Assignment
Restate word for word the entries below, starting with the line with "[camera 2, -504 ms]" and continuing through the line with "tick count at". Include both of those lines and no others.
^^^^^^^^^^^^^^^^
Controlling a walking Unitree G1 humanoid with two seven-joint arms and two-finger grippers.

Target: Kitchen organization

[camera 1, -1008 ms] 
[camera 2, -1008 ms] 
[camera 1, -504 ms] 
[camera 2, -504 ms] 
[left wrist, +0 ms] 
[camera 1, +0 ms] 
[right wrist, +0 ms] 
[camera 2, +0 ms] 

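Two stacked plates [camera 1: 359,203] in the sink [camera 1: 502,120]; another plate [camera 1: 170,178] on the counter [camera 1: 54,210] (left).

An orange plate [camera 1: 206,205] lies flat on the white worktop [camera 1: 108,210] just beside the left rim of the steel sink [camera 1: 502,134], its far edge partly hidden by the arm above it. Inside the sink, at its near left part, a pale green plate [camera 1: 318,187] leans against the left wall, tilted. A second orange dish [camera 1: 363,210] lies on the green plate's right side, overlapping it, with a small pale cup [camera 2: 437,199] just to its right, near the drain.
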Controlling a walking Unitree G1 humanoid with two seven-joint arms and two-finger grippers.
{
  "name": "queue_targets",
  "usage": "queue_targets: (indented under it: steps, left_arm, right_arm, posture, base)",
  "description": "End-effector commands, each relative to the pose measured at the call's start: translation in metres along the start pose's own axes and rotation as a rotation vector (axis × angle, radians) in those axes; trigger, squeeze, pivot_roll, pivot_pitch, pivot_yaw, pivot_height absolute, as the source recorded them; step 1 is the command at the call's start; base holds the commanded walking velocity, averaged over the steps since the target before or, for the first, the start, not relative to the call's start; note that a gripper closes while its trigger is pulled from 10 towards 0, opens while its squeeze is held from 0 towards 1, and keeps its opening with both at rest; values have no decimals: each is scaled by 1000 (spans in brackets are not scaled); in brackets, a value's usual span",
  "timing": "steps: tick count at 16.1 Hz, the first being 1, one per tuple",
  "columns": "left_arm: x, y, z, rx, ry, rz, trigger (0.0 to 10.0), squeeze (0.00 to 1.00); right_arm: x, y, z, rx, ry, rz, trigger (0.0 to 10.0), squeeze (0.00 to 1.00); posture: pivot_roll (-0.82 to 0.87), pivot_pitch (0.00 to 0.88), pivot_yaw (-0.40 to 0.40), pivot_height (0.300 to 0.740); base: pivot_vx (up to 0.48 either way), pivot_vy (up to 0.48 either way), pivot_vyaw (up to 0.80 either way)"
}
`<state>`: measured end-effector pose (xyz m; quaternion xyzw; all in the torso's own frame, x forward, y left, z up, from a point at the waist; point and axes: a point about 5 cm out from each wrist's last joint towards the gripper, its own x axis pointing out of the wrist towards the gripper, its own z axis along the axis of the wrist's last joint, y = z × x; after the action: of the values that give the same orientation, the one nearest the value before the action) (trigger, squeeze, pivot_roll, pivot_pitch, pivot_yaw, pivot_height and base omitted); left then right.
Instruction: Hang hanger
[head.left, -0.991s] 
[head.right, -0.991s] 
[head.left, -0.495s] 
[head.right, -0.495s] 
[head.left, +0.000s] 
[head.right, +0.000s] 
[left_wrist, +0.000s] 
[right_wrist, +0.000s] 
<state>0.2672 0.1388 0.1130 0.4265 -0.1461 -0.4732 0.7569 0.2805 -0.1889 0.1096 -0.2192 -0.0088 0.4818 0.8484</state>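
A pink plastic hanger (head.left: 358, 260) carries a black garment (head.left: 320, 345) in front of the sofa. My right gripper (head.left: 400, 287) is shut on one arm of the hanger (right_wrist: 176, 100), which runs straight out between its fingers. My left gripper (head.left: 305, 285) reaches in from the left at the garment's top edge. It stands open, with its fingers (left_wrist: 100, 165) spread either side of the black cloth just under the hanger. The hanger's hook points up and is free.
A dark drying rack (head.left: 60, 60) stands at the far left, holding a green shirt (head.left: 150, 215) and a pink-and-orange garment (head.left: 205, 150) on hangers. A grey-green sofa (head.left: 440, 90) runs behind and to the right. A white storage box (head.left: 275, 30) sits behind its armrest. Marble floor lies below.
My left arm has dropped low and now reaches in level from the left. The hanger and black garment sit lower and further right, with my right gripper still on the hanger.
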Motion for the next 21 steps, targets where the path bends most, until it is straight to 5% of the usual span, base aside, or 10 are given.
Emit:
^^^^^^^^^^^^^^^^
Result of the exercise
[camera 2, -504 ms] 
[left wrist, +0 ms] 
[camera 1, +0 ms] 
[right wrist, +0 ms] 
[camera 2, +0 ms] 

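Two stacked plates [camera 1: 359,203] in the sink [camera 1: 502,120]; another plate [camera 1: 170,178] on the counter [camera 1: 54,210] (left).

An orange plate [camera 1: 206,205] lies flat on the white worktop [camera 1: 108,210] just beside the left rim of the steel sink [camera 1: 502,134], its far edge partly hidden by the arm above it. Inside the sink, at its near left part, a pale green plate [camera 1: 318,187] leans against the left wall, tilted. A second orange dish [camera 1: 363,210] lies on the green plate's right side, overlapping it, with a small pale cup [camera 2: 437,199] just to its right, near the drain.
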Controlling a walking Unitree G1 humanoid with two seven-joint arms and two-finger grippers.
{
  "name": "queue_targets",
  "usage": "queue_targets: (indented under it: steps, left_arm, right_arm, posture, base)",
  "description": "End-effector commands, each relative to the pose measured at the call's start: translation in metres along the start pose's own axes and rotation as a rotation vector (axis × angle, radians) in those axes; trigger, squeeze, pivot_roll, pivot_pitch, pivot_yaw, pivot_height absolute, as the source recorded them; step 1 is the command at the call's start; base holds the commanded walking velocity, averaged over the steps since the target before or, for the first, the start, not relative to the call's start; note that a gripper closes while its trigger is pulled from 10 towards 0, opens while its squeeze is held from 0 towards 1, and keeps its opening with both at rest; values have no decimals: each is scaled by 1000 (spans in brackets are not scaled); in brackets, a value's usual span",
  "timing": "steps: tick count at 16.1 Hz, the first being 1, one per tuple",

With this, the exercise has been completed.